Matías Carrillo García (born 24 February 1963 in Macapule, Sinaloa, México) is a Mexican professional baseball manager and former outfielder. He played for three seasons in the Major League Baseball, making his debut in 1991 for the Milwaukee Brewers and was member of the Florida Marlins in the 1993 and 1994 seasons.

Professional career
During his career, Carrillo played for 22 seasons in the Mexican League. He debuted in 1982 for the Petroleros de Poza Rica, winning the Rookie of the Year Award. In 1984, Carrillo was signed by the Tigres Capitalinos.

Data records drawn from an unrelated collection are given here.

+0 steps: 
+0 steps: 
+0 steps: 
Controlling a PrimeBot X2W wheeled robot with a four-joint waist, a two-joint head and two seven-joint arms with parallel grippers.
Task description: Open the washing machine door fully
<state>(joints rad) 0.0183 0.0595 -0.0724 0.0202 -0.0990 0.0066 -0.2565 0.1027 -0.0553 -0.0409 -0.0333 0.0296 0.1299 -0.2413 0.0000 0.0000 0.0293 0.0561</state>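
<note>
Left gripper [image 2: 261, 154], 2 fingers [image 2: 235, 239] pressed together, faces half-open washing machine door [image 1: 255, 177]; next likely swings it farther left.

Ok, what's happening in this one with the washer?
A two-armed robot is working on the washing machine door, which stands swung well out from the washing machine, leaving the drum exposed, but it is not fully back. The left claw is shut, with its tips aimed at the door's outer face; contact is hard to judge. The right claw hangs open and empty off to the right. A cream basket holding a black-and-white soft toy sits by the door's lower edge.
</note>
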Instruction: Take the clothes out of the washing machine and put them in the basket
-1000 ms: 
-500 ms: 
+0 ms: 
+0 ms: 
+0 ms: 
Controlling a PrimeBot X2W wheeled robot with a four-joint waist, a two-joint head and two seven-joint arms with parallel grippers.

After spending three seasons with the Denver Zephyrs, Carrillo made his MLB debut on 23 May 1991 playing for the Milwaukee Brewers.

In 1993, Carrillo was signed by the Florida Marlins and played his last MLB game on 10 August 1994.

In 1995, Carrillo returned to the Mexican League, where he played for the Tigres until his retirement in 2009. He also played winter baseball in the Mexican Pacific League for the Cañeros de Los Mochis.

After his retirement on 26 July 2009, Tigres de Quintana Roo retired his uniform number 24.

In 2020, Carrillo was inducted into the Mexican Professional Baseball Hall of Fame.

Managing career
From 2009 to 2013, Carrillo managed the Tigres de Quintana Roo of the Mexican Baseball League, winning the Manager of the Year Award in 2011.

In July 2013, he joined Leones de Yucatán as manager.

On 11 May 2015, Carillo became the manager of the Pericos de Puebla; he was replaced by Cory Snyder in June 2016.

On 31 May 2022, he was appointed as manager of the Acereros de Monclova, replacing Mickey Callaway. He was not retained following the season.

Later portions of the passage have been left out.